Judge Deals CA Water Regs Setback in Drought-Fighting Effort

California Drought Lake McClure (Justin Sullivan / Getty)
Justin Sullivan / Getty

A California court dealt a potentially major setback Friday to state water regulators when it ruled that curtailment notices sent to four water agencies to stop pumping water during the drought violated those agencies’ due process rights.

Sacramento Superior Court Judge Shelleyanne Chang issued a temporary restraining order Friday against the State Water Resources Control Board, blocking water regulators’ ability to enforce cutbacks ordered on four California water agencies: the Central Delta Water Agency, the South Delta Water Agency, the West Side Irrigation District and Woods Irrigation Co.

The four agencies were among the 114 senior water rights holders who had been ordered in May to stop all water diversions while the state struggles to fight a record four-year drought.

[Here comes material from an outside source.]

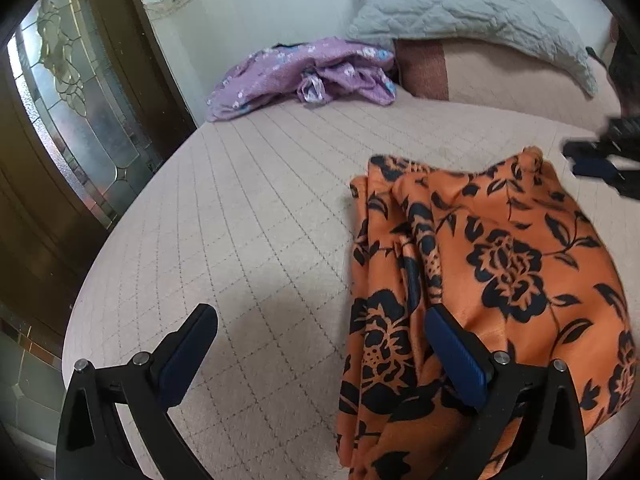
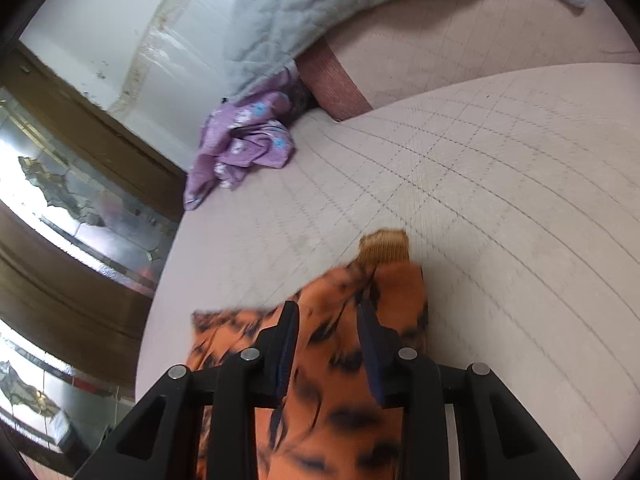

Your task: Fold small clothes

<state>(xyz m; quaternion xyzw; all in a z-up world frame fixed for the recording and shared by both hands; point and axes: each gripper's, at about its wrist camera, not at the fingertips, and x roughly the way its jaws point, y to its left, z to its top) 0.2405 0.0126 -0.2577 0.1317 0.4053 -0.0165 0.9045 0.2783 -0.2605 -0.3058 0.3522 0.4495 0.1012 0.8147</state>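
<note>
Two garments lie on the quilted bed [image 1: 260,216]: the orange floral garment [image 1: 500,264], spread near the front right of the mattress with a bunched pleat along its left side, and a crumpled purple garment [image 1: 304,76] well apart at the far edge, below the grey pillow [image 1: 460,12]. The step in hand is judged to be carrying one edge of the orange garment across itself to form a fold. The right tongs [image 2: 328,320] have orange cloth running between their narrowly spaced jaws, and a ribbed tan cuff [image 2: 384,246] shows just beyond the tips; the view is blurred, so a firm pinch cannot be confirmed. The left tongs [image 1: 320,340] stand released and wide, one jaw over bare quilt, the other over the garment's left part, gripping nothing. To do the step well, keep the carried edge low and taut, lay it parallel to the opposite edge, and use the left tongs to pin or flatten the bunched pleat before the fold lands.
</note>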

The May curtailment orders “violated Petitioners’ Due Process Rights,” Chang wrote in her ruling. “Every day the Letter remains in its current form constitutes a violation of those constitutional rights. Accordingly, it is proper for this Court to issue a temporary restraining order while the administrative process is ongoing.”

Last month, several water agencies considered defying the state’s order to stop all water pumping as “mass confusion” reigned over whether the curtailment notices were enforceable by law or were to simply serve as “general courtesy notices.” Some senior water rights-holding agencies filed suit against the State Water Board, challenging the legality of the orders.

While Friday’s ruling only affects farmers and individuals served by four water agencies, there could be precedent to apply the ruling to agencies statewide.

“This seems to subtly change the relationship between the regulated and the regulator,” Steve Herum, an attorney for the West Side Irrigation District, told the San Francisco Chronicle. “The court has said that state regulators can’t threaten to take property rights in the manner that the state has attempted to do… It’s really a win for all property interests in California.”

The case is scheduled to return to court on July 30. State Water Resources Control Board spokesman Tim Moran told the Fresno Bee that state attorneys are reviewing the ruling.